Indeed, what do Guardians need to be trained to do? Much of it has to do with protecting satellites, either from decades-old threats like electromagnetic interference or from newer weapons like lasers. You have to know what the satellite has on it and what the trade-offs are if you move it to dodge incoming fire, if you reposition it to a new orbit, or if it has some other defensive tool onboard. 

“The ability to mitigate a directed energy threat, if you will, whether it's [radio frequency] energy, lasers, etc.—sometimes that's maneuver, sometimes that’s repositioning, and sometimes that’s subsystem operation on the satellite itself to try to mitigate those capabilities,” Saltzman said.

Military officials have revealed very little about the sorts of defensive and offensive capabilities they want to put on future spacecraft, aside from an ability to maneuver. That’s partly because they don’t yet know what tactics will be most effective given what they already have. There are, Saltzman said, “a number of tactics that we've currently developed and, I would project, there are a lot we have yet to develop. A lot of times what we do is we may have a good idea, but since we haven't tested it on any kind of range capability, we haven't tested against a thinking adversary, I'm not sure whether it would qualify as a tactic or a good idea at this point. And so as we build out the modeling and sim capability to really put our tactics to the test, then we'll be able to lean more on the operators to employ those tactics should they need to mitigate a threat.”

Once that training environment exists, Guardians can begin training for future space fights. That, in turn, will allow Space Force leaders to figure out what satellites need to survive space conflict. 

That’s very similar to the way the Air Force figures out what new capabilties it needs,  Saltzman said. The cycle starts with a threat assessment from the intelligence community, looking at how an adversary’s capabilities stack up against what the United States has deployed.
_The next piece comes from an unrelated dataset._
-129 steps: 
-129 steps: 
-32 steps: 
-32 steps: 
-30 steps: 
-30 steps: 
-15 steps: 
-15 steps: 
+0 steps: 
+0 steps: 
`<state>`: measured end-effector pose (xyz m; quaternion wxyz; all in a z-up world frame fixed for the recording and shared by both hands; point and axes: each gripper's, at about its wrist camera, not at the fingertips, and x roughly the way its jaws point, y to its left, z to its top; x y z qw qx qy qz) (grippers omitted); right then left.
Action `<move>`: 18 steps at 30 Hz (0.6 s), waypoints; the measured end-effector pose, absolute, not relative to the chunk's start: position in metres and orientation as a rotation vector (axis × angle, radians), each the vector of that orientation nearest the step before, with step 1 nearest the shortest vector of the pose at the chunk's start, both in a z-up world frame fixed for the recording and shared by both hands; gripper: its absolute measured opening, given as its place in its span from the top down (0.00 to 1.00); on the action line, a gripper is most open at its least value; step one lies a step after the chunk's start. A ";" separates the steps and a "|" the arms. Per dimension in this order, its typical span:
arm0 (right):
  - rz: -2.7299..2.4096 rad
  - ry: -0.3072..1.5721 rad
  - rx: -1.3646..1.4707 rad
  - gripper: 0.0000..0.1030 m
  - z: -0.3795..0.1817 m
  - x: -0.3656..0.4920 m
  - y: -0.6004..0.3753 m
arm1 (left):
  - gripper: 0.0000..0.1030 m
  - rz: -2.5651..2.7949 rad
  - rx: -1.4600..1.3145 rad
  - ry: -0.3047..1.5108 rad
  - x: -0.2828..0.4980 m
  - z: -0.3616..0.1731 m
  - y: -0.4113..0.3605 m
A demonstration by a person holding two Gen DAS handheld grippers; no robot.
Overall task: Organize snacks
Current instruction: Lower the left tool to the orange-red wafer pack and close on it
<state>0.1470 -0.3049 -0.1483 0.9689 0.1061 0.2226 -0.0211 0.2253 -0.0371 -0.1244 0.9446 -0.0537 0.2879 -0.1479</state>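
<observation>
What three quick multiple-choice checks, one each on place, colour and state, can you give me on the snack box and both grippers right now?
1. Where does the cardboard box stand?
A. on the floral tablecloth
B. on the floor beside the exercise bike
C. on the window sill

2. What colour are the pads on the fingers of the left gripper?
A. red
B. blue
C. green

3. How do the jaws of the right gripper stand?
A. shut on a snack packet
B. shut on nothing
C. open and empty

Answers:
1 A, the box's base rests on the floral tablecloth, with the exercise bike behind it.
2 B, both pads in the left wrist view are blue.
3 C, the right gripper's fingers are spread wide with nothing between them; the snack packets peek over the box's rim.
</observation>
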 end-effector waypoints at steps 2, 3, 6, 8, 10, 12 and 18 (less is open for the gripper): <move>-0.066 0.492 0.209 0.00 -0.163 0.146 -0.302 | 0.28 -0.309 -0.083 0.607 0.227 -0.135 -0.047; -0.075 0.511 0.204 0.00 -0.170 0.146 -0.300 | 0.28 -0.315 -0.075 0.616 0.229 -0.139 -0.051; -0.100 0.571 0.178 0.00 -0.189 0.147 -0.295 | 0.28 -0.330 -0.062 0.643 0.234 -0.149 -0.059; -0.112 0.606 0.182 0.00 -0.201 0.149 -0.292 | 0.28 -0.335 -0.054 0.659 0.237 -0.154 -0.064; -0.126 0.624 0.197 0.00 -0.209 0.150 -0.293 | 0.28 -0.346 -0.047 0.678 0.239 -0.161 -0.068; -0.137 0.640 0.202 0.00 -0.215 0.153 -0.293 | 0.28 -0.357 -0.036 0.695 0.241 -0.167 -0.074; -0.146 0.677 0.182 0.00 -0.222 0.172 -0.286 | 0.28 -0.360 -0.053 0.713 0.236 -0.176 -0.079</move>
“Once those vulnerabilities are identified, the weapons and tactics community goes through a process where it determines: Are there tactics that we can employ that would mitigate or cover the gap?” he said. “For all the crews executing those weapons systems, periodically they'll discover that ‘hey, there are no tactics that can really counter this capability. What we need is a new piece of hardware or a new pod or a new receiver.’ Then the weapons and tactics process documents that shortfall in terms of some basic requirements. And then those requirements are fed back in through the acquisition community to start to develop the hardware or software solution that the operators need. And so it's that cycle that we in the Air Force called weapons and tactics, which informs the acquisition as well as the training community to prepare the operators.” 

But the Space Force doesn’t have that process in place yet, in part because they need the training environment to test what tactics work and which ones need a new special hardware or software boost. “We don't really have that complete cycle accounted for because we don't have the advanced training requirements documented. So that's what I'm trying to do is then build that test and training infrastructure that allows them to validate and the range infrastructure that will provide those capabilities and that feedback through the loop,” he said.